Participants were recruited via Prolific, where the study was advertised as a study on “News Evaluation”. Requirements for participating was that they had not previously participated in studies run by the same lab, that they were above 18 years old, that they were fluent English-speakers, and that they identified as either Conservative or Liberal.

Once they were redirected to the Qualtrics platform, where the study was hosted, they were provided with information about the study and provided informed consent prior to starting. Then, participants answered the demographic questions. Following this, participants were randomly assigned to one of the four conditions.

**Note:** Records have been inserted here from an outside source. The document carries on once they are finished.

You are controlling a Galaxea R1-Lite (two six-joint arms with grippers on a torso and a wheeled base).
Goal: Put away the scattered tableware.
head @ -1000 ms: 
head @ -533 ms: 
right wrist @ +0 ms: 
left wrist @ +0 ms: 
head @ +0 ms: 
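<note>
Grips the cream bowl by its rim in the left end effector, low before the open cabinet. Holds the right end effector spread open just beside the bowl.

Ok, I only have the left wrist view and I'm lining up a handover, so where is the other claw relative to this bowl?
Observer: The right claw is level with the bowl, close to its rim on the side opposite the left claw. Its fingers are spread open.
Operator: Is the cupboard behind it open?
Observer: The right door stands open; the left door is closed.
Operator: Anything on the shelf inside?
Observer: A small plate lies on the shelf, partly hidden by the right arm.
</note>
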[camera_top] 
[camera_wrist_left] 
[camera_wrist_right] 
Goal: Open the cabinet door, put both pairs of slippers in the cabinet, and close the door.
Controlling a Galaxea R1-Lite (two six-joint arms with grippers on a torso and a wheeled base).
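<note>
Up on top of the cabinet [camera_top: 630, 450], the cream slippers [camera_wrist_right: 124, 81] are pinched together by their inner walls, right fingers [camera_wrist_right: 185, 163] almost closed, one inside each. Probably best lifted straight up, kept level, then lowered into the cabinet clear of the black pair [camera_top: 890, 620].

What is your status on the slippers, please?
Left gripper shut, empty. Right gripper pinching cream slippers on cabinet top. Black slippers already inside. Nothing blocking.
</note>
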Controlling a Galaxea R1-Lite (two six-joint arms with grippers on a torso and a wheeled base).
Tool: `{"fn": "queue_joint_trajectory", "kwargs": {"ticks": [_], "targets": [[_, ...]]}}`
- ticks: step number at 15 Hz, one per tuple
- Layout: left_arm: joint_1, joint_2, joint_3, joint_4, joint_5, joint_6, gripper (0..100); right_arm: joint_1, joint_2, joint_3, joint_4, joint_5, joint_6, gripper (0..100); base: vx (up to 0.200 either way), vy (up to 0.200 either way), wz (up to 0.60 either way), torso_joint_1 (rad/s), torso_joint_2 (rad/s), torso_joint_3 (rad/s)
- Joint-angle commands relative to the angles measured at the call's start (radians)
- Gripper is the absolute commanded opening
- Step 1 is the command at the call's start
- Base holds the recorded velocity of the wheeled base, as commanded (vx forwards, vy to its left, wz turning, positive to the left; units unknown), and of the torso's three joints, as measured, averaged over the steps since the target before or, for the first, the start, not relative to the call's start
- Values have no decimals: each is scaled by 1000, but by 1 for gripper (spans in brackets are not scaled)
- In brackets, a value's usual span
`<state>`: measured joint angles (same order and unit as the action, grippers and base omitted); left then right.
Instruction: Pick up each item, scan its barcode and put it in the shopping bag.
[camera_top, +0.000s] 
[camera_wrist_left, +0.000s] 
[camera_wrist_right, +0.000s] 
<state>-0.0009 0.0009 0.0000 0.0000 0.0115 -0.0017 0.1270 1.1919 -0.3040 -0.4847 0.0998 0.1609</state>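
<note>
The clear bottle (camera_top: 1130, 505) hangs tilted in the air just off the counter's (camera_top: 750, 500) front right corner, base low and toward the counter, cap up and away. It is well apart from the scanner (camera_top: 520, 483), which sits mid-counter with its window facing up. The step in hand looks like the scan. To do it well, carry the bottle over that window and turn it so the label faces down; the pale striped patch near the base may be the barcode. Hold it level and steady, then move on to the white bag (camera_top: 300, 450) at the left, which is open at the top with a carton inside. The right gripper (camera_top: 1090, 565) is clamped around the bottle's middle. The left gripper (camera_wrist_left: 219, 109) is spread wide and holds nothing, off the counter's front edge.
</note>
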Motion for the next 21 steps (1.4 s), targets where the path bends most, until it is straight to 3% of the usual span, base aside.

Before being asked to rate the reliability of headlines, participants were shown the source vignettes and metres in line with their condition. They then were presented with the 10 news headlines in randomised order and asked to rate the reliability of each of the headlines. Following the main experiment, participants proceeded to complete psychological scales (for an overview of all scales used see Table H in Supplementary Information) and then answered the demographic questions. At the end, they completed the attention check. Finally, participants were debriefed.